• PROBLEM STATEMENT: Repeat everything in the data exactly except images.

[AVAILABLE DATA]

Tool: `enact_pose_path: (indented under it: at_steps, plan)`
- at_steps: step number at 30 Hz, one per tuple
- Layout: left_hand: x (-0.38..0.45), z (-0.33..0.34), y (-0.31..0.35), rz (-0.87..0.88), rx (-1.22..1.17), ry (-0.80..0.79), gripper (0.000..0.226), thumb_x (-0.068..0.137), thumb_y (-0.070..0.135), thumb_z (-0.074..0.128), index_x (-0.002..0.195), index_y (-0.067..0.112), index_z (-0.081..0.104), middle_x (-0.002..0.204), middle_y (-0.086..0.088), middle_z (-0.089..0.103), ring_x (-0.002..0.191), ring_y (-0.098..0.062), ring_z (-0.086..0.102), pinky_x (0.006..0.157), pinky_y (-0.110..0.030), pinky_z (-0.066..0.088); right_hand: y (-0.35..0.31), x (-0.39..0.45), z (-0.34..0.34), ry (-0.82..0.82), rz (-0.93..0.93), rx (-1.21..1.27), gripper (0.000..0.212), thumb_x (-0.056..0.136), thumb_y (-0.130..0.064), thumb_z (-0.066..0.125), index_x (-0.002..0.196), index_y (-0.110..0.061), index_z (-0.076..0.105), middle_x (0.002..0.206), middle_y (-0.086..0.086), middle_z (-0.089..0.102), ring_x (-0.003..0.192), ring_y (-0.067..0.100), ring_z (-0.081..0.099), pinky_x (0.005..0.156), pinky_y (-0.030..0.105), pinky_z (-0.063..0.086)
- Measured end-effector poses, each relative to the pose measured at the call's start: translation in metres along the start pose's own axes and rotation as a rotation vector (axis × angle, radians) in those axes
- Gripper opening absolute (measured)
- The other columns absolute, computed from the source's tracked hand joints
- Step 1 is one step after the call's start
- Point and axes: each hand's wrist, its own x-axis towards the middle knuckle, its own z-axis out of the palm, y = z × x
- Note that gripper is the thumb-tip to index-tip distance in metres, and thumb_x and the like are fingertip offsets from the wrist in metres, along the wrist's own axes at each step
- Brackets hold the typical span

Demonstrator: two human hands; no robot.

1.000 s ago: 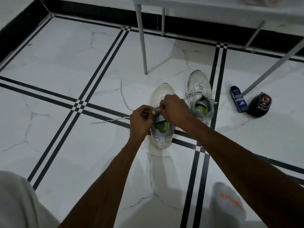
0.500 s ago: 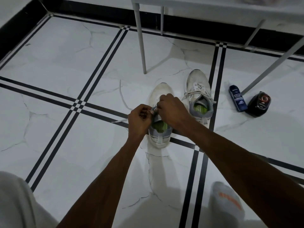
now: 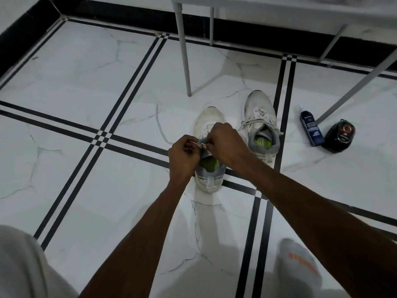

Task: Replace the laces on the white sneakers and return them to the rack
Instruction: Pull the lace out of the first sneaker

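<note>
Two white sneakers with green insoles stand on the tiled floor, toes pointing away. The left sneaker is under both hands. My left hand pinches a white lace at the shoe's tongue, and my right hand pinches the lace from the other side, fingers curled over the eyelets. A loose stretch of white lace curves over the floor to the left of the shoe. The right sneaker stands beside it, laced, its lace ends hanging loose.
A dark blue cleaner bottle lies right of the shoes, next to a black round shoe-polish container. White table legs stand just behind the sneakers, a slanted one at right. My slippered foot is at bottom right.
The loose lace end on the floor has swung from pointing left to curving up past the shoe's left side. Both hands stayed at the tongue, shifting slightly.
</note>
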Motion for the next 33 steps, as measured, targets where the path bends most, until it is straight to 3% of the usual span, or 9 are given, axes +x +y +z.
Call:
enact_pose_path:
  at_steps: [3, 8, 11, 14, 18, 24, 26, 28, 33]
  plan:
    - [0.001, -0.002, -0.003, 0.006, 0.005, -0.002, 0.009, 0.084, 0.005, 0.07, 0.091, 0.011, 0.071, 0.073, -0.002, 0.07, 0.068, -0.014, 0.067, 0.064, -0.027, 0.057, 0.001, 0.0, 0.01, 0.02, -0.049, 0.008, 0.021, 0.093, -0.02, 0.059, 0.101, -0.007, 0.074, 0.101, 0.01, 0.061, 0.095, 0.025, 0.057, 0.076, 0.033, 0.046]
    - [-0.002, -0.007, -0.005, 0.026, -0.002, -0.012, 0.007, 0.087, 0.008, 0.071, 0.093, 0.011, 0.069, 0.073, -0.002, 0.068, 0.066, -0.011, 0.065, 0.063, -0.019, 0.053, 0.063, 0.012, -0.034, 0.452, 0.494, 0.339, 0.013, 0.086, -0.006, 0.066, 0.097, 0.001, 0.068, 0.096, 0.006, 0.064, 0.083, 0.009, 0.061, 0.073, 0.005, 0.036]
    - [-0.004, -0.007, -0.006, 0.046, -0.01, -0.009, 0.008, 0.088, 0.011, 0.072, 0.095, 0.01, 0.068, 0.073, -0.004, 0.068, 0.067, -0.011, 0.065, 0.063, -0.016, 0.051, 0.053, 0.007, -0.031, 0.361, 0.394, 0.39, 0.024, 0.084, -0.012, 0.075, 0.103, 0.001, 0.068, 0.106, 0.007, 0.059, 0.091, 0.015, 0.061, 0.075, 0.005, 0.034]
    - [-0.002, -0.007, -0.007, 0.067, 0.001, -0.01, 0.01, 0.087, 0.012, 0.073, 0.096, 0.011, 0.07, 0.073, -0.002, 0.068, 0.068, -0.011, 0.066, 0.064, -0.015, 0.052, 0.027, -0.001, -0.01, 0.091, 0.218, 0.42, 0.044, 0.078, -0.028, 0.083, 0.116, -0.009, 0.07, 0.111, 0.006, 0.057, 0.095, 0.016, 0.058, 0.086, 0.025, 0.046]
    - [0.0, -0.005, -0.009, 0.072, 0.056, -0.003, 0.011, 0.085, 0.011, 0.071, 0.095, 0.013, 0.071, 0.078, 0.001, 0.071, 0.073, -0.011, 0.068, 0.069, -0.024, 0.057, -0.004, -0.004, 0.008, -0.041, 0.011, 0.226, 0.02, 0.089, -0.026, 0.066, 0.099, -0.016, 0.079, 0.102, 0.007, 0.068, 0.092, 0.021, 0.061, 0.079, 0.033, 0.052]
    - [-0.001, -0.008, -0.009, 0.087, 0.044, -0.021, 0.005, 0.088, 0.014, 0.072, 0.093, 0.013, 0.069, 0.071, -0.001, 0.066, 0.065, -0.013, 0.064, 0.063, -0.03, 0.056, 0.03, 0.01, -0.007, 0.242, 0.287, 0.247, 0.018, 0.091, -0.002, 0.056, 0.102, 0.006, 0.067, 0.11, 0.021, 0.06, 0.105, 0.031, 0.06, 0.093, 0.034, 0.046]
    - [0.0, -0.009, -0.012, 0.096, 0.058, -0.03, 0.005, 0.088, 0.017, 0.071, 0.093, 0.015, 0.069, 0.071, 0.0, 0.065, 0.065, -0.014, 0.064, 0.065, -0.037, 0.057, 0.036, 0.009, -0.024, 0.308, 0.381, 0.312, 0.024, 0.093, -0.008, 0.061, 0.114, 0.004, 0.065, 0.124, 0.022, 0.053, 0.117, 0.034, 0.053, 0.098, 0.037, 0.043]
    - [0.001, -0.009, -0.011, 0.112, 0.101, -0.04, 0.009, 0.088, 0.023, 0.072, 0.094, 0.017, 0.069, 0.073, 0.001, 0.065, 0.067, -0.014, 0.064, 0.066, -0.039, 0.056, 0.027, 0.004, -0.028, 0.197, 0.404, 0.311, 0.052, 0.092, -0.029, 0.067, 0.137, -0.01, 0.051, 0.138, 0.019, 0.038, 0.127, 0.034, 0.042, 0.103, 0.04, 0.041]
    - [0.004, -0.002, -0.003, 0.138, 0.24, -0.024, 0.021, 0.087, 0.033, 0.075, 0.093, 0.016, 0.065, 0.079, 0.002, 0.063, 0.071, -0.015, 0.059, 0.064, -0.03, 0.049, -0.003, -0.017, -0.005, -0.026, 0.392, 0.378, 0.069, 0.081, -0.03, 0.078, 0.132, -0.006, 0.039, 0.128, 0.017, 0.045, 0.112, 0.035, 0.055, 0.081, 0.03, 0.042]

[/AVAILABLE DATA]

• ANSWER TO THIS PROBLEM:
Tool: `enact_pose_path: (indented under it: at_steps, plan)`
- at_steps: step number at 30 Hz, one per tuple
- Layout: left_hand: x (-0.38..0.45), z (-0.33..0.34), y (-0.31..0.35), rz (-0.87..0.88), rx (-1.22..1.17), ry (-0.80..0.79), gripper (0.000..0.226), thumb_x (-0.068..0.137), thumb_y (-0.070..0.135), thumb_z (-0.074..0.128), index_x (-0.002..0.195), index_y (-0.067..0.112), index_z (-0.081..0.104), middle_x (-0.002..0.204), middle_y (-0.086..0.088), middle_z (-0.089..0.103), ring_x (-0.002..0.191), ring_y (-0.098..0.062), ring_z (-0.086..0.102), pinky_x (0.006..0.157), pinky_y (-0.110..0.030), pinky_z (-0.066..0.088); right_hand: y (-0.35..0.31), x (-0.39..0.45), z (-0.34..0.34), ry (-0.82..0.82), rz (-0.93..0.93), rx (-1.21..1.27), gripper (0.000..0.212), thumb_x (-0.056..0.136), thumb_y (-0.130..0.064), thumb_z (-0.066..0.125), index_x (-0.002..0.196), index_y (-0.110..0.061), index_z (-0.076..0.105), middle_x (0.002..0.206), middle_y (-0.086..0.086), middle_z (-0.089..0.102), ring_x (-0.003..0.192), ring_y (-0.067..0.100), ring_z (-0.081..0.099), pinky_x (0.005..0.156), pinky_y (-0.030..0.105), pinky_z (-0.063..0.086)
- Measured end-effector poses, each relative to the pose measured at the call's start: translation in metres along the start pose's own axes and rotation as a rotation vector (axis × angle, radians) in those axes
- Gripper opening absolute (measured)
- The other columns absolute, computed from the source's tracked hand joints
- Step 1 is one step after the call's start
- Point and axes: each hand's wrist, its own x-axis towards the middle knuckle, its own z-axis out of the palm, y = z × x
- Note that gripper is the thumb-tip to index-tip distance in metres, and thumb_x and the like are fingertip offsets from the wrist in metres, along the wrist's own axes at each step
- Brackets hold the typical span

Demonstrator: two human hands; no robot.

1.000 s ago: 
0.500 s ago: 
now: 

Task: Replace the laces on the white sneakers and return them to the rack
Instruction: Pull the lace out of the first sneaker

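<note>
Two white sneakers with green insoles stand on the tiled floor, toes pointing away. The left sneaker is under both hands. My left hand pinches a white lace at the shoe's tongue, and my right hand pinches the lace from the other side, fingers curled over the eyelets. A loose stretch of white lace curves over the floor to the left of the shoe. The right sneaker stands beside it, laced, its lace ends hanging loose.
A dark blue cleaner bottle lies right of the shoes, next to a black round shoe-polish container. White table legs stand just behind the sneakers, a slanted one at right. My slippered foot is at bottom right.
The loose lace end on the floor has swung from pointing left to curving up past the shoe's left side. Both hands stayed at the tongue, shifting slightly.
</note>
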Motion for the next 33 steps, as measured, targets where the path bends most, until it is straight to 3% of the usual span, or 9 are given, axes +x +y +z.
Call:
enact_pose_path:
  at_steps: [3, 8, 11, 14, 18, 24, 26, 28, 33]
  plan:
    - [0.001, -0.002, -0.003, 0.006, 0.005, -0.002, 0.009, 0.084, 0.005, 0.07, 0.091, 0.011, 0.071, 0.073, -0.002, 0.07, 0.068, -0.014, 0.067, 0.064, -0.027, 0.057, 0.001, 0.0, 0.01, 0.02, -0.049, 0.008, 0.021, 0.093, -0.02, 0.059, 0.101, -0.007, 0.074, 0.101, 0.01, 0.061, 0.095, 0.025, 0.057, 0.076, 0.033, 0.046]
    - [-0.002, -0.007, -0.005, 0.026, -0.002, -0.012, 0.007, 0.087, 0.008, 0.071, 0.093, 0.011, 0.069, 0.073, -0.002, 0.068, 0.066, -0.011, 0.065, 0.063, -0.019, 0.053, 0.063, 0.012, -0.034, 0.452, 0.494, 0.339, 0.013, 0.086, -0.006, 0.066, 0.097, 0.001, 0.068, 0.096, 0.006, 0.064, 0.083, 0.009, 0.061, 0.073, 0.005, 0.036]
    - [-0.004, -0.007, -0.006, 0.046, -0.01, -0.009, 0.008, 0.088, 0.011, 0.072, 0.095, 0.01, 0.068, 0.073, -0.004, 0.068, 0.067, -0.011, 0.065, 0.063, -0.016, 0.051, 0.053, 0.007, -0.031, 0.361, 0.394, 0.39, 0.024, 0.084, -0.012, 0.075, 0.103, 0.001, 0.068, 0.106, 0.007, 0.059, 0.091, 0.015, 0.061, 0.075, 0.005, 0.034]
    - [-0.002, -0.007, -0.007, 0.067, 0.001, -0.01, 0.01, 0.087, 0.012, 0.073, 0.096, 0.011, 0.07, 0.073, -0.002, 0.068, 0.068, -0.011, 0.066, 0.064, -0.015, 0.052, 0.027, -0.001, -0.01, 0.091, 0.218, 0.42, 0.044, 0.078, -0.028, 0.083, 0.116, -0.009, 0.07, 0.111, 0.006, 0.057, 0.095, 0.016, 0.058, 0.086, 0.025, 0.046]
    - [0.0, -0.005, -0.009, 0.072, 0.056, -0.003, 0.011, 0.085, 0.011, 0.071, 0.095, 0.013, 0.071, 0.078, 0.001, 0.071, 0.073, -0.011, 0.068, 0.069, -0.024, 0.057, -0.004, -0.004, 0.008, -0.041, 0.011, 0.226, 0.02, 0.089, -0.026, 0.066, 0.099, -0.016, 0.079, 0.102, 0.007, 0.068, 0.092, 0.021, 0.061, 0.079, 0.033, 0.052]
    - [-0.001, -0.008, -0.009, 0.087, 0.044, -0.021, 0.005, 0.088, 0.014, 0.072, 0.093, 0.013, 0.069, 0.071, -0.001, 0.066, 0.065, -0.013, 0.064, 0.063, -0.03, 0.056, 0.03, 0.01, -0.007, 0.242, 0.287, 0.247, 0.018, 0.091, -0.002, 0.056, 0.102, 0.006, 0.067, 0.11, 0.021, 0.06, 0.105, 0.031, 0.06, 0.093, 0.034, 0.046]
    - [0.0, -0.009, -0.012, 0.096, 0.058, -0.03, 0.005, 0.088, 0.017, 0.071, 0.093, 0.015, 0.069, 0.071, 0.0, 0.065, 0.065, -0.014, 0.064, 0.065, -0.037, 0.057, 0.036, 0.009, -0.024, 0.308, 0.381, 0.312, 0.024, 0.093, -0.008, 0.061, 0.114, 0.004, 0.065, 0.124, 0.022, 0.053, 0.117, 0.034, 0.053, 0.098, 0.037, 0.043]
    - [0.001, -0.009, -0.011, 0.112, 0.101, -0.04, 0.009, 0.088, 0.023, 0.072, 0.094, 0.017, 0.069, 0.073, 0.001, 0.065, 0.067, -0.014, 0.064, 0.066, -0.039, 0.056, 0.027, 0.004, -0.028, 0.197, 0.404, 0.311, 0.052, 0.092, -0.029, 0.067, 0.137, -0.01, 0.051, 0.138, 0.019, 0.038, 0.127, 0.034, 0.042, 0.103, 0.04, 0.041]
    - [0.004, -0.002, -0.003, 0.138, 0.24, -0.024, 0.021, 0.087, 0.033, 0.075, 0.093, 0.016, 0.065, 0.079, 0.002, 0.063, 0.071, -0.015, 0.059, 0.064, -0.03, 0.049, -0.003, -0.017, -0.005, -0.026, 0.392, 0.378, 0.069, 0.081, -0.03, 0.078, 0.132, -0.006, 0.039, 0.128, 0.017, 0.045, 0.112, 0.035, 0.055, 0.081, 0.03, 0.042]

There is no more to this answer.